- [Requirement] Line by line, set down all the data below exactly, omitting any picture.

- [Information shown]
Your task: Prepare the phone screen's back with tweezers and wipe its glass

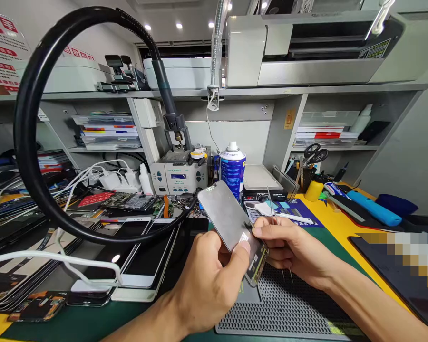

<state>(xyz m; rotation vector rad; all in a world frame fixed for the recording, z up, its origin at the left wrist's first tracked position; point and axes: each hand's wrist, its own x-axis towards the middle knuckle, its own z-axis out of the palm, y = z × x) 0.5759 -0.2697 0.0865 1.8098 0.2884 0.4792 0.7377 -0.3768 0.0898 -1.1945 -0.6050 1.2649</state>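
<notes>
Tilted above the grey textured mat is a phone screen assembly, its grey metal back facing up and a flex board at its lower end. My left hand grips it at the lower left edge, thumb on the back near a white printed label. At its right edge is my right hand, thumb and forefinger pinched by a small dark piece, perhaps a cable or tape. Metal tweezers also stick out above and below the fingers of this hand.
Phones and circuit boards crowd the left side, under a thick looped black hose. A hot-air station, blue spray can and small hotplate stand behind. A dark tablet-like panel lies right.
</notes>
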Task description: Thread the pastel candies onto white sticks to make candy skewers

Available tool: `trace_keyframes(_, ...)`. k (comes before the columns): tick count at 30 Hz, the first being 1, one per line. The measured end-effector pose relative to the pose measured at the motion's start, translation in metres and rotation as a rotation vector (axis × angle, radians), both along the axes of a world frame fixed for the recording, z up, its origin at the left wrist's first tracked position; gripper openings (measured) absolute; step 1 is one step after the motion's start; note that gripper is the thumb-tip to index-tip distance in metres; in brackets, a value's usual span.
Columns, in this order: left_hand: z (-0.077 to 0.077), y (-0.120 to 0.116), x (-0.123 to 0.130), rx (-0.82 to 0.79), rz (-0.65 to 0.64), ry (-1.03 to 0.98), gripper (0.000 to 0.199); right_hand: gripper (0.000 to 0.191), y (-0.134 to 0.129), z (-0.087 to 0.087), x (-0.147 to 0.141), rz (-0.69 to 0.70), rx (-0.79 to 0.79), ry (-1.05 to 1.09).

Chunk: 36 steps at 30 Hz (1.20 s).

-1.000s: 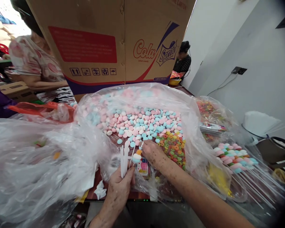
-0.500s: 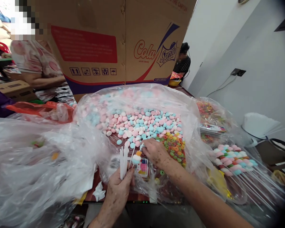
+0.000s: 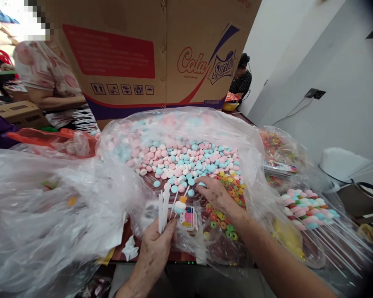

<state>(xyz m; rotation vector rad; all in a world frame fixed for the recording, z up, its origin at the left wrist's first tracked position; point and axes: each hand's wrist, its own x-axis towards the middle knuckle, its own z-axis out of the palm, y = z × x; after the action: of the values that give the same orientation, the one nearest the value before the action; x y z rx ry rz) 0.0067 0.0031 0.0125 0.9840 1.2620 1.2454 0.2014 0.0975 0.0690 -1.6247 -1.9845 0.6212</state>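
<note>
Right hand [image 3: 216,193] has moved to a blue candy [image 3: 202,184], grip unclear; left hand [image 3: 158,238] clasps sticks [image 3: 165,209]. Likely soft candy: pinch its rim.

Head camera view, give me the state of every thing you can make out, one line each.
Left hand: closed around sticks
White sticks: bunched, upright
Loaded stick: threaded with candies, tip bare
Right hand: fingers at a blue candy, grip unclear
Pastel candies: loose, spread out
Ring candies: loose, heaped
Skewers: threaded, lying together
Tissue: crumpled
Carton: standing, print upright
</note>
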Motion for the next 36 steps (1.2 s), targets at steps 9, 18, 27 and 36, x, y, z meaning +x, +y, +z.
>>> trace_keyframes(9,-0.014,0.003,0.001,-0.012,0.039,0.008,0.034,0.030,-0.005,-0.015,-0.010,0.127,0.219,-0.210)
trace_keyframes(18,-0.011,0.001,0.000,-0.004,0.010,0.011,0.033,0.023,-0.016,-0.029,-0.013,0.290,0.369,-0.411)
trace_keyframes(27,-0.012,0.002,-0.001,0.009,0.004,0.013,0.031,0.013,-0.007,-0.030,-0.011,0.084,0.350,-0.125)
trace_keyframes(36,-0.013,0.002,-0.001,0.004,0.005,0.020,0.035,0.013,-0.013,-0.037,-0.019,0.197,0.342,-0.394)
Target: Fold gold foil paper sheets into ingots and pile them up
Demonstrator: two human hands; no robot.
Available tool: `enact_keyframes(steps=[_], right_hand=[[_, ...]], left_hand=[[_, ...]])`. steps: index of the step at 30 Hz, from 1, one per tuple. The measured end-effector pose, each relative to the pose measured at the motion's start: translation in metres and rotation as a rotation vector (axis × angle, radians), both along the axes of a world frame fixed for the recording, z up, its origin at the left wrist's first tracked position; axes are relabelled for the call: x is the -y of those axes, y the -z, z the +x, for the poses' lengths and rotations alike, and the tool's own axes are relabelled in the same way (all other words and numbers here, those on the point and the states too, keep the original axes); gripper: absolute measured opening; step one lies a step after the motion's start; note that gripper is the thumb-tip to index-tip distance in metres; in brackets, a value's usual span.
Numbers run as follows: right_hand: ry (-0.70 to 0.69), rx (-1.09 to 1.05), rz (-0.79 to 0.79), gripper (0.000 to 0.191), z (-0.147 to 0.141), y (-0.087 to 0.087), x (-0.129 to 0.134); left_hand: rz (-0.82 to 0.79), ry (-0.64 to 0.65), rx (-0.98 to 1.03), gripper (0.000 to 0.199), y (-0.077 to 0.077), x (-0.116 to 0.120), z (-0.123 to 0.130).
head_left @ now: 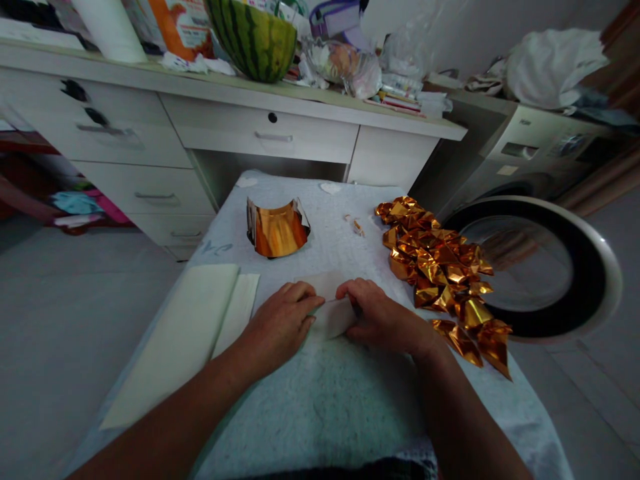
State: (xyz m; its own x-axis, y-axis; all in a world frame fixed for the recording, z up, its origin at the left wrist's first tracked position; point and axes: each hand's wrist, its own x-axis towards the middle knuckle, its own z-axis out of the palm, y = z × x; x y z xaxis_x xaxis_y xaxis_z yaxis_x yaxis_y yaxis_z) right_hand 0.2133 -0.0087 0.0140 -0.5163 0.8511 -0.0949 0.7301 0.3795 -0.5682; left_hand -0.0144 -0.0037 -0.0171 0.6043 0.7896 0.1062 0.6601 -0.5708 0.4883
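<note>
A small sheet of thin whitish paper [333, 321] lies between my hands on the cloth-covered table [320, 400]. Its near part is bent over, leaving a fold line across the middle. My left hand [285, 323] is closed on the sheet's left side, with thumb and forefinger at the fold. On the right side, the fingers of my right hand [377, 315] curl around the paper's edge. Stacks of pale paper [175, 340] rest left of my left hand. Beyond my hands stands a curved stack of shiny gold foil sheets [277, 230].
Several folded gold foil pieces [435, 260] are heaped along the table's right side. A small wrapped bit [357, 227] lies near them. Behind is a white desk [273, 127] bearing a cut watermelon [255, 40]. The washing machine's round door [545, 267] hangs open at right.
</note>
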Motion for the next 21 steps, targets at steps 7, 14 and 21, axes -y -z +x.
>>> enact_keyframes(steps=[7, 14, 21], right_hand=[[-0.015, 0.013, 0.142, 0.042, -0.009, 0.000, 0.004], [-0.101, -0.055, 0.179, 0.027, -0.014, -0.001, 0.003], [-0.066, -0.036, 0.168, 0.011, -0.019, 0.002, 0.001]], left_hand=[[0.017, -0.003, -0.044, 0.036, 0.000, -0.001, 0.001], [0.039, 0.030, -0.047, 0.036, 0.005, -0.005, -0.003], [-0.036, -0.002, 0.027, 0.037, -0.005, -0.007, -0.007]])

- [Reply]
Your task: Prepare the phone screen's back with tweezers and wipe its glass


<state>(xyz m; rotation vector rad; all in a world frame fixed for the recording, z up, its origin at the left wrist's first tracked position; point and axes: each hand's wrist, its own x-axis towards the middle knuckle, its own z-axis out of the palm, y = z × x) 0.5759 -0.2697 0.0865 1.8098 0.2884 0.4792 0.7377 -0.3768 0.0898 -1.1945 -0.6050 1.2649</state>
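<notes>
Tilted above the grey textured mat is a phone screen assembly, its grey metal back facing up and a flex board at its lower end. My left hand grips it at the lower left edge, thumb on the back near a white printed label. At its right edge is my right hand, thumb and forefinger pinched by a small dark piece, perhaps a cable or tape. Metal tweezers also stick out above and below the fingers of this hand.
Phones and circuit boards crowd the left side, under a thick looped black hose. A hot-air station, blue spray can and small hotplate stand behind. A dark tablet-like panel lies right.
</notes>
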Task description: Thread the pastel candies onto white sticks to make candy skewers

Available tool: `trace_keyframes(_, ...)`. k (comes before the columns): tick count at 30 Hz, the first being 1, one per line. The measured end-effector pose relative to the pose measured at the motion's start, translation in metres and rotation as a rotation vector (axis × angle, radians), both along the axes of a world frame fixed for the recording, z up, its origin at the left wrist's first tracked position; gripper openings (measured) absolute; step 1 is one step after the motion's start; note that gripper is the thumb-tip to index-tip distance in metres; in brackets, a value's usual span.
Columns, in this order: left_hand: z (-0.077 to 0.077), y (-0.120 to 0.116), x (-0.123 to 0.130), rx (-0.82 to 0.79), rz (-0.65 to 0.64), ry (-1.03 to 0.98), gripper (0.000 to 0.199); right_hand: gripper (0.000 to 0.191), y (-0.134 to 0.129), z (-0.087 to 0.087), x (-0.147 to 0.141), rz (-0.69 to 0.70), rx (-0.79 to 0.79), ry (-1.05 to 1.09).

Chunk: 36 steps at 30 Hz (1.20 s).

-1.000s: 
-0.500s: 
+0.000s: 

<state>(xyz m; rotation vector rad; all in a world frame fixed for the recording, z up, its origin at the left wrist's first tracked position; point and axes: each hand's wrist, its own x-axis towards the middle knuckle, its own z-axis out of the palm, y = z × x; after the action: of the values that give the same orientation, the one nearest the value before the action; x y z rx ry rz) 0.0067 0.0031 0.0125 0.9840 1.2620 1.2454 0.2014 0.0975 0.0690 -1.6247 -1.9845 0.6212</state>
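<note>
Right hand [image 3: 216,193] has moved to a blue candy [image 3: 202,184], grip unclear; left hand [image 3: 158,238] clasps sticks [image 3: 165,209]. Likely soft candy: pinch its rim.

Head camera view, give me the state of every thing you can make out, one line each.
Left hand: closed around sticks
White sticks: bunched, upright
Loaded stick: threaded with candies, tip bare
Right hand: fingers at a blue candy, grip unclear
Pastel candies: loose, spread out
Ring candies: loose, heaped
Skewers: threaded, lying together
Tissue: crumpled
Carton: standing, print upright
</note>
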Motion for the next 36 steps (1.2 s), targets at steps 9, 18, 27 and 36, x, y, z meaning +x, +y, +z.
>>> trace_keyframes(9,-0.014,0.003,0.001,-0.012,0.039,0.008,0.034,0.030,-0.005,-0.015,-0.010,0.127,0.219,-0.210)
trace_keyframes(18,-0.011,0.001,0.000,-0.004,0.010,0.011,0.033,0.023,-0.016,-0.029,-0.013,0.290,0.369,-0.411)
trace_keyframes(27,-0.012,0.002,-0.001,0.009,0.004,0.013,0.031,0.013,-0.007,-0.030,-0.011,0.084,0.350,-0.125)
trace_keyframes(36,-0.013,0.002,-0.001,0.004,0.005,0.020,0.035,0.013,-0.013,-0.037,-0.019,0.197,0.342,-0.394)
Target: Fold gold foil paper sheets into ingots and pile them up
Demonstrator: two human hands; no robot.
Available tool: `enact_keyframes(steps=[_], right_hand=[[_, ...]], left_hand=[[_, ...]])`. steps: index of the step at 30 Hz, from 1, one per tuple. The measured end-effector pose, each relative to the pose measured at the motion's start: translation in metres and rotation as a rotation vector (axis × angle, radians), both along the axes of a world frame fixed for the recording, z up, its origin at the left wrist's first tracked position; axes are relabelled for the call: x is the -y of those axes, y the -z, z the +x, for the poses' lengths and rotations alike, and the tool's own axes are relabelled in the same way (all other words and numbers here, those on the point and the states too, keep the original axes); gripper: absolute measured opening; step one lies a step after the motion's start; note that gripper is the thumb-tip to index-tip distance in metres; in brackets, a value's usual span.
Numbers run as follows: right_hand: ry (-0.70 to 0.69), rx (-1.09 to 1.05), rz (-0.79 to 0.79), gripper (0.000 to 0.191), z (-0.147 to 0.141), y (-0.087 to 0.087), x (-0.129 to 0.134); left_hand: rz (-0.82 to 0.79), ry (-0.64 to 0.65), rx (-0.98 to 1.03), gripper (0.000 to 0.199), y (-0.077 to 0.077), x (-0.116 to 0.120), z (-0.123 to 0.130).
head_left @ now: 
State: (xyz m; its own x-axis, y-axis; all in a world frame fixed for the recording, z up, its origin at the left wrist's first tracked position; point and axes: each hand's wrist, its own x-axis towards the middle knuckle, its own z-axis out of the palm, y = z × x; x y z xaxis_x xaxis_y xaxis_z yaxis_x yaxis_y yaxis_z) right_hand 0.2133 -0.0087 0.0140 -0.5163 0.8511 -0.0949 0.7301 0.3795 -0.5682; left_hand -0.0144 -0.0037 -0.0171 0.6043 0.7896 0.1062 0.6601 -0.5708 0.4883
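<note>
A small sheet of thin whitish paper [333, 321] lies between my hands on the cloth-covered table [320, 400]. Its near part is bent over, leaving a fold line across the middle. My left hand [285, 323] is closed on the sheet's left side, with thumb and forefinger at the fold. On the right side, the fingers of my right hand [377, 315] curl around the paper's edge. Stacks of pale paper [175, 340] rest left of my left hand. Beyond my hands stands a curved stack of shiny gold foil sheets [277, 230].
Several folded gold foil pieces [435, 260] are heaped along the table's right side. A small wrapped bit [357, 227] lies near them. Behind is a white desk [273, 127] bearing a cut watermelon [255, 40]. The washing machine's round door [545, 267] hangs open at right.
</note>
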Motion for the next 21 steps, targets at steps 7, 14 and 21, axes -y -z +x.
>>> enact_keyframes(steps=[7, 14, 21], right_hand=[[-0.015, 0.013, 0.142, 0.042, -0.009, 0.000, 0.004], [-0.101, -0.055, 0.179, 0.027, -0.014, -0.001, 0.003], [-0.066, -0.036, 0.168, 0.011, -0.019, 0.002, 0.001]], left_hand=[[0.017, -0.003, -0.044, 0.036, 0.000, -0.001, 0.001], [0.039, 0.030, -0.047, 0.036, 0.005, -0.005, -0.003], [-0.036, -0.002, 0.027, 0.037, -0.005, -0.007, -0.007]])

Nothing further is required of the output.